Хорошо было мне слушать седовласого моего попутчика, старшего товарища, сорок лет прожившего рядом с Мирсаитом Ардуановым, человека, искренне уважающего мой народ. Хотелось мне, чтобы продлились эти минуты надолго. Но в то же время спешил я получить ответ на очень важный для меня вопрос, запылавший сейчас в моей душе с волнующей, нестерпимой силой:
– Скажите, Иван Федорович, так за что же поставили Ардуанову памятник? Вот, например, есть памятник Маяковскому – он поэт, человек творчества; Чайковскому есть памятник – он композитор, опять же творец; Чапаю – он красный герой, грудью защитивший революцию.
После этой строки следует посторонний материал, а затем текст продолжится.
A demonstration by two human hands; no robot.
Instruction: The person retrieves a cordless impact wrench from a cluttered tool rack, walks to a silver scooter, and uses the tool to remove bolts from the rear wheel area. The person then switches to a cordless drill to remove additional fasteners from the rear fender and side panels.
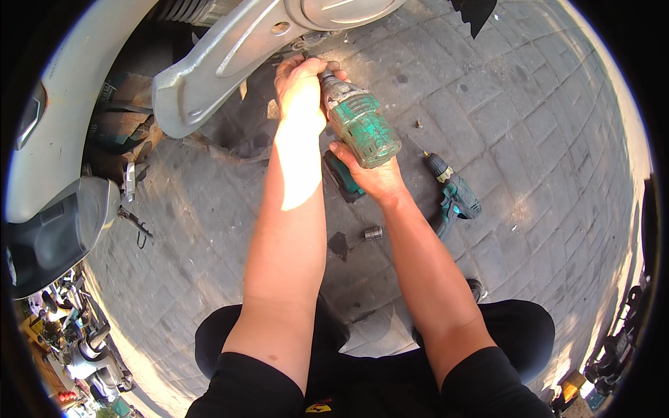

Терпеливо дослушал меня Коновалов. Потом, взглянув дружески, улыбнулся и ответил:
– Ты, конечно, и сам знаешь за что. Но, видно, дорого тебе услышать это от меня, хорошо, я скажу: батыр Ардуан, как и Маяковский, как Чайковский, как ваш национальный герой Джалиль, тоже был творцом. Но создавал он не поэмы, не симфонии, а Новое время, Новый мир – мир социализма. Вот за это и поставили ему памятник. Первый памятник татарскому рабочему в русском городе.
Стремительно мчится в солнечное утро наш поезд, будит светлым гудком станции на пути, приветствуя будто народы Советской Родины; мчит он нас в «республику химии», в город, где был рожден батыр Ардуан, в близкие уже Березники.